Como todos los días Daniel terminó su cena y mientras su abuela acostaba a su hermano pequeño, se metía en la cama y susurrando una melodía se mecía suavemente hasta que sus ojos se iban cerrando y su respiración se hacía lenta, muy lenta. De pronto apareció su abuela como todos los días le despertaba con un beso en la mejilla animándole para que fuera al cole contento, Daniel se agarró fuerte a su abuela, tan fuerte que le costó separararse de ella. Se vistió y se tomó el desayuno. Llegó su tía para cuidar a Martín su hermano y Daniel se montó en el coche con su abuela pero cogieron un camino distinto, Daniel preguntó por qué, pero María hizo oídos sordos, llegaron a la puerta de un colegio, bájate Martín dijo la abuela, el niño abrió la puerta del coche y empezó a escuchar la melodía con la que se mecía antes de dormir y se sintió bien, salieron unos niños sonrientes a recibirle con los brazos abiertos, Martín miró sus manos y las vio de un tamaño normal, lo mismo hizo cuando observó sus pies, los niños no tropezaban en ellos. Se despidió de su abuela alzando la manita y entró en el cole. Los niños le llevaron a un aula donde se sentaron en corro de la mano. La profesora sonriente dijo que se llamaba Dulce e hizo que se presentaran todos los niños, uno detrás de otro fueron diciendo sus nombres y acto seguido esta frase: tengo un sol dentro de mi y quiero compartirlo con vosotros. Daniel se sintió relajado y tranquilo, estaba felíz, jugó con sus compañeros en el recreo como nunca lo había hecho. Sonó la melodía de nuevo, esa con la que se mecía cada noche y vio a su abuela esperándole en el coche, le dio un beso y no paró de contarle todo lo que habían hecho esa mañana.

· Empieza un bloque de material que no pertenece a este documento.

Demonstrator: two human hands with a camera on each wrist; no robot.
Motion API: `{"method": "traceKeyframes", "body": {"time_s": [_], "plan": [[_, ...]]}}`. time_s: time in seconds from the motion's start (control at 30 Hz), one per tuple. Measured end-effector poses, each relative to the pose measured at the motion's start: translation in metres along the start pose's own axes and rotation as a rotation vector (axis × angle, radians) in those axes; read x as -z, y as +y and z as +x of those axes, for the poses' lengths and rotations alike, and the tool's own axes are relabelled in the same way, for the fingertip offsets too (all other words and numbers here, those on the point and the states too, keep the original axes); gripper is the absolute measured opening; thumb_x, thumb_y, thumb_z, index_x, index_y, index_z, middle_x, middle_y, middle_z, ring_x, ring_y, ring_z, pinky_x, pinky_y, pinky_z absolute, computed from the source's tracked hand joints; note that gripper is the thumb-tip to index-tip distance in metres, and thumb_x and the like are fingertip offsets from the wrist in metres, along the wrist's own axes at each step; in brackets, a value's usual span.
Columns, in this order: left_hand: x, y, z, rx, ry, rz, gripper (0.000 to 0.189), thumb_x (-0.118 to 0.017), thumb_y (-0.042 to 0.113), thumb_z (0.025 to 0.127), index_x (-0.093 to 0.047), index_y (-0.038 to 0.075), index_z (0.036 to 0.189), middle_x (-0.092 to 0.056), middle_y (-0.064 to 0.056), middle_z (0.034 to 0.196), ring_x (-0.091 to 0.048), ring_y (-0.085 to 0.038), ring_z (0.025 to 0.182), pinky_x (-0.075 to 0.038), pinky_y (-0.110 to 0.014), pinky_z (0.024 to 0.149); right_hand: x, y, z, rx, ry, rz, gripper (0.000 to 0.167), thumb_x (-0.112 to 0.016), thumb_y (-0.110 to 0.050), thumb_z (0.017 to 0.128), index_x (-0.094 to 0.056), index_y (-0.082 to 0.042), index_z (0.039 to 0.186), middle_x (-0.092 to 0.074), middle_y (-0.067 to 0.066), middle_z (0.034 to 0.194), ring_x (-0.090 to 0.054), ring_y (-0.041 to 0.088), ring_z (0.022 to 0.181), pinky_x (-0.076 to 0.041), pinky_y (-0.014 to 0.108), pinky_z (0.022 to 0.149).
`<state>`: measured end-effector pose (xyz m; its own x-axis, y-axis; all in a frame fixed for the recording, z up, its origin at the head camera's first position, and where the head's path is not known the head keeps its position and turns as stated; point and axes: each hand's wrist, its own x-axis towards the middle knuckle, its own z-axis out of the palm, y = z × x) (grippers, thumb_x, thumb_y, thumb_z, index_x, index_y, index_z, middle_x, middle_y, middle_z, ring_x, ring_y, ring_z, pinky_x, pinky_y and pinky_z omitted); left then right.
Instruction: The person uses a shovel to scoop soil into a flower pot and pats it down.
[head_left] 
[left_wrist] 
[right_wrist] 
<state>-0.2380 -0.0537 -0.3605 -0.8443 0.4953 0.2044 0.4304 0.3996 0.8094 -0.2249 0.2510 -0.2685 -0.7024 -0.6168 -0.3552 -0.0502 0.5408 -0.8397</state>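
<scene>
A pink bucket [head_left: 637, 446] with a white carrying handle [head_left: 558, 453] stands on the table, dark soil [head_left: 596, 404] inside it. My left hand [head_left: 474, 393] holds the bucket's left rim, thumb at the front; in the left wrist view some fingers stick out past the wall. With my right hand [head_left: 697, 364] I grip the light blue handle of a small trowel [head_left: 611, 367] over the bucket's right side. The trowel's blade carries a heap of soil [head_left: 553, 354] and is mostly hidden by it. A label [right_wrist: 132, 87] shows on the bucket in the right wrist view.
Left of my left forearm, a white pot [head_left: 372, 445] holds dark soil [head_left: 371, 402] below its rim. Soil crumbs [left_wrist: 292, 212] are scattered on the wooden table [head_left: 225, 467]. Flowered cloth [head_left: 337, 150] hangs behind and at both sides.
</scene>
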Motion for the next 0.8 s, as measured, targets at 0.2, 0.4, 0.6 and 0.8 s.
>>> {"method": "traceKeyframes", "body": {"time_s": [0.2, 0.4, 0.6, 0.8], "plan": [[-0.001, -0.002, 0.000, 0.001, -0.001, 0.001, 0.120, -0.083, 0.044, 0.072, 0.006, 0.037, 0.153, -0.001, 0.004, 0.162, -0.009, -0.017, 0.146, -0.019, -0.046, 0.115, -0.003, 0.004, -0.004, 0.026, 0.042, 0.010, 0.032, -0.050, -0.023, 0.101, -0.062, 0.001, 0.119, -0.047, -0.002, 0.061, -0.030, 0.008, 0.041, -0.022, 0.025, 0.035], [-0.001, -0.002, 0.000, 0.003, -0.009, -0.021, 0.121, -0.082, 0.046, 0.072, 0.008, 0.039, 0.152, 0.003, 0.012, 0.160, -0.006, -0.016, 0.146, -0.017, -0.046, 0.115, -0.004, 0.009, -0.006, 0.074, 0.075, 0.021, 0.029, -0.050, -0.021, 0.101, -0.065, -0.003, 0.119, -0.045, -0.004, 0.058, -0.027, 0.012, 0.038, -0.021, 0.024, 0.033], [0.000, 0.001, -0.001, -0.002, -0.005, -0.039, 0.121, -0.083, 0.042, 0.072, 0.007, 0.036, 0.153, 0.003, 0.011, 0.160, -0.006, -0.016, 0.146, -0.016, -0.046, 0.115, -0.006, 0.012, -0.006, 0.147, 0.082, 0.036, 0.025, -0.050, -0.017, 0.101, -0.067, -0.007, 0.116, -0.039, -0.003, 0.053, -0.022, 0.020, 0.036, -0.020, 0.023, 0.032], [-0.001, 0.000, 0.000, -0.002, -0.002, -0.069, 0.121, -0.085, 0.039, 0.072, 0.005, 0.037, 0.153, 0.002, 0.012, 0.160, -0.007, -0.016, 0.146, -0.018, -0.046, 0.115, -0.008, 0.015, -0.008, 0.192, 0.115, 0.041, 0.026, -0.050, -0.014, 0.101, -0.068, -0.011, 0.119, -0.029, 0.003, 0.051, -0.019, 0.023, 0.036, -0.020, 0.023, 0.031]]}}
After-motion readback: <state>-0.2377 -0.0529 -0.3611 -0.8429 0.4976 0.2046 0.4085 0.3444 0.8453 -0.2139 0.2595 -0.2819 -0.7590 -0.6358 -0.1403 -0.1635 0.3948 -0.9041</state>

Daniel iba al colegio de siempre por la mañana, allí se encontraba etiquetado, angustiado, bloqueado, miedoso, solo y triste. Pero por la noche cuándo cerraba los ojos se mecía en esa preciosa melodía con la que se dormía y creaba su propio colegio, ese donde el sol lucía en cada uno de sus compañeros y todas las noches le recibían con una preciosa sonrisa y dulce siempre dulce.